Noo, chyba rekord pracy bez przerwy pobił. Podobno kryzys zażegnany, ale coś tam i coś tam (programista, przepraszam, niewiele rozumiem) będzie musiał jeszcze poprawiać. Ale tę noc już przespał. I przestał być siny. Dzięki
Czyli to nie był symptom. Przepraszam, ale ryknęłam jak to przeczytałam. Cieszę się. 


marzec 2013
edytowano marzec 2013
Dzień dobry wszystkim Btw, czy jako zalistkowana panna mogłabym dołączyć do Klubu Żon ? Chociaż zostało mi jeszcze dużo czasu do ewentualnego małżeństwa, to modlitwa zawczasu raczej nie zaszkodzi Chciałam to napisać na privie, ale nie umiem - chyba jeszcze nie mogę. Proszę Szanowną Moderatorkę Wątku o dopisanie mnie do listy @} ;-

Przyszłam dziękować... mój mąż przyszedł w piątek wieczorem do mnie i powiedział: "musimy poważnie porozmawiać". Byłam w szoku. Mąż sam z siebie rozpoczął rozmowę i to jak bardzo ważną dla nas... To dopiero początek, ale to jak milowy krok!. Dziękuję za wspólną modlitwę wszystkim modlącym się w klubie i ja swoją obiecuję.
Drobne bieżące remonty są łatwiejsze od generalnych, a za dwa lata nie wiem, czy się poznacie
No i jest duży progres w naszych relacjach: przyznał się do błędu i przeprosił jeszcze tego samego dnia, a ja ze swojej strony nie robiłam zbędnych wyrzutów:)
Dziś już jaśniej patrzę na nasze małżeństwo.
I również dziękuję za waszą modlitwę.

Podbijam. Może ktoś zechce dołączyć?

ja stale, aczkolwiek chyba mnie nie ma na liscie, jesli jakas istnieje

ja stale pamietam +++ i widzę owoce modlitwy za mojego męża.

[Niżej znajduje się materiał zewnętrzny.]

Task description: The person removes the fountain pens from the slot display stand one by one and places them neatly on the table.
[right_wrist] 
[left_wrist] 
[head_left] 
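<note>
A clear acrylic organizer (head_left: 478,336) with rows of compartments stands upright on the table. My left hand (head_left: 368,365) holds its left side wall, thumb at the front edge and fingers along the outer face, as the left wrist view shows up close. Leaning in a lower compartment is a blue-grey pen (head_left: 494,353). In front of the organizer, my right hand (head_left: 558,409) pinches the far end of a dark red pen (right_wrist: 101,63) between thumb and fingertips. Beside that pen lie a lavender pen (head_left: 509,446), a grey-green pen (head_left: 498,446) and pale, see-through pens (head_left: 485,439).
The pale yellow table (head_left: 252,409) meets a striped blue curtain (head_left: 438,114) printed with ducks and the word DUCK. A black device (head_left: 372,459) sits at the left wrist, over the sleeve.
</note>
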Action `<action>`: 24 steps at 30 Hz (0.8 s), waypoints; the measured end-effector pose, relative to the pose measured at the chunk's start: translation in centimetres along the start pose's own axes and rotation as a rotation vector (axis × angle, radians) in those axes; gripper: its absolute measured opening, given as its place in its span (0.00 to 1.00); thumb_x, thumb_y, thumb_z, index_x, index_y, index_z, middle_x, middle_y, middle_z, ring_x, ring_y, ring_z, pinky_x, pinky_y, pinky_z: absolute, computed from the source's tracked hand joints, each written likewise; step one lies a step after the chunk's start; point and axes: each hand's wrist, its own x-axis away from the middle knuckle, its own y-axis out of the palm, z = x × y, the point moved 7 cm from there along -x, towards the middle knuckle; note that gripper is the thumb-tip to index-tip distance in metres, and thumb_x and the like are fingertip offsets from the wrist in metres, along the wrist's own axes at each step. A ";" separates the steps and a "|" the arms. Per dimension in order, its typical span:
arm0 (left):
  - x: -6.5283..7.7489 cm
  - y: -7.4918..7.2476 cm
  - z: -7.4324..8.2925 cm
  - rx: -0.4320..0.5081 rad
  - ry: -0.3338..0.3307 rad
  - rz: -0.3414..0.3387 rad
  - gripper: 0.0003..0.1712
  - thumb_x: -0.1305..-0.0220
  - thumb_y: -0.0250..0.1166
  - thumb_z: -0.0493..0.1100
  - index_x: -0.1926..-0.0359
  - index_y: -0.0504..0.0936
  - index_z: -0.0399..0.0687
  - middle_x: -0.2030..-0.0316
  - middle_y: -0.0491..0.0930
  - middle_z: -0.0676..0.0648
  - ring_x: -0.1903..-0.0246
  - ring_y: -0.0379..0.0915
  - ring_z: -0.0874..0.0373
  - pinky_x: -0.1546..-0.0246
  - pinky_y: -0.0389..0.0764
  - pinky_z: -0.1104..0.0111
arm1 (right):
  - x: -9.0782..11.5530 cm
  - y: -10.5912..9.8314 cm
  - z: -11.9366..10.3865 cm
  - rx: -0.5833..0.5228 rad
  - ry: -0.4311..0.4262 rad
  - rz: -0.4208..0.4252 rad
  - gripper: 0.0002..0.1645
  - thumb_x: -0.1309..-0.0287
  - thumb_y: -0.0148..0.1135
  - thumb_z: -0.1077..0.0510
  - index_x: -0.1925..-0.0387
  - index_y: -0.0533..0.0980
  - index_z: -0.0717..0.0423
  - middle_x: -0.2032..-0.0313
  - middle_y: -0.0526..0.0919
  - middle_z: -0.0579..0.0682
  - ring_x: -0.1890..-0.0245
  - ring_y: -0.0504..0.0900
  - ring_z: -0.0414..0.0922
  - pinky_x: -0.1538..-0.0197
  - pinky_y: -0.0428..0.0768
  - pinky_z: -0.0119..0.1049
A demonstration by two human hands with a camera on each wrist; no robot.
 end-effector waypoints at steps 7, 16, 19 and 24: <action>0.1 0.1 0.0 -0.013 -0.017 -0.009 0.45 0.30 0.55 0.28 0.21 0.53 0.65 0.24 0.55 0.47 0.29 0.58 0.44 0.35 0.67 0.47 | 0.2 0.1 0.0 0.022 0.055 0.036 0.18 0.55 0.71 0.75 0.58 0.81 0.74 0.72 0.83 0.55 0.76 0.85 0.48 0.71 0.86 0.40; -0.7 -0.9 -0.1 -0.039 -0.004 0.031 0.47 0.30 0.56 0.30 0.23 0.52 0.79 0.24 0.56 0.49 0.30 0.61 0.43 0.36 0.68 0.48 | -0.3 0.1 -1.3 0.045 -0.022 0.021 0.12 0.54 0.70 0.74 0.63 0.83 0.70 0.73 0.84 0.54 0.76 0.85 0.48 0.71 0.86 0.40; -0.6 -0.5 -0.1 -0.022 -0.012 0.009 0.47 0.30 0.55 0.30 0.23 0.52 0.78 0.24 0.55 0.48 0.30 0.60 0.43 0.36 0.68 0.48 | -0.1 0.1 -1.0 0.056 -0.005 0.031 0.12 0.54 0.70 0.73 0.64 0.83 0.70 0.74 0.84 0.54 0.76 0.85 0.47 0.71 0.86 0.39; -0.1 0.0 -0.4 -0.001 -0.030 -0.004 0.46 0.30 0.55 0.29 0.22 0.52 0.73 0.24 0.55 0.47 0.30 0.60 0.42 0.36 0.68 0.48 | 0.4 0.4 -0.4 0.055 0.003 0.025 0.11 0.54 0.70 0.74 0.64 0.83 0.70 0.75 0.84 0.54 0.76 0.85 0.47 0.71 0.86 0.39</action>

Nie wiem, czy widzę owoce, bo czasem slepa jestem. Ale patrzę na męża. Z miłością. Ta "dziesiatka", codzienna za Krzysia i za Waszych męzów jeszcze dziś czeka, nie zapomnę! Bo to WAŻNA część każdego dnia. 

pamiętam codziennie i mojego małżonka teraz szczególnie polecam, bardzo trudny czas... K


marzec 2013
edytowano marzec 2013

Ja również pamiętam codziennie i dziękuję Wam również za pamięć i modlitwę
Teraz trzeba się modlić za mnie, żebym umiala to przyjąć, bo po tylu latach walki ciągle stoję w pozycji żołnierza z okiem na muszce.

Haku 209 poproszę. Super inicjatywa! Wchodzę w to.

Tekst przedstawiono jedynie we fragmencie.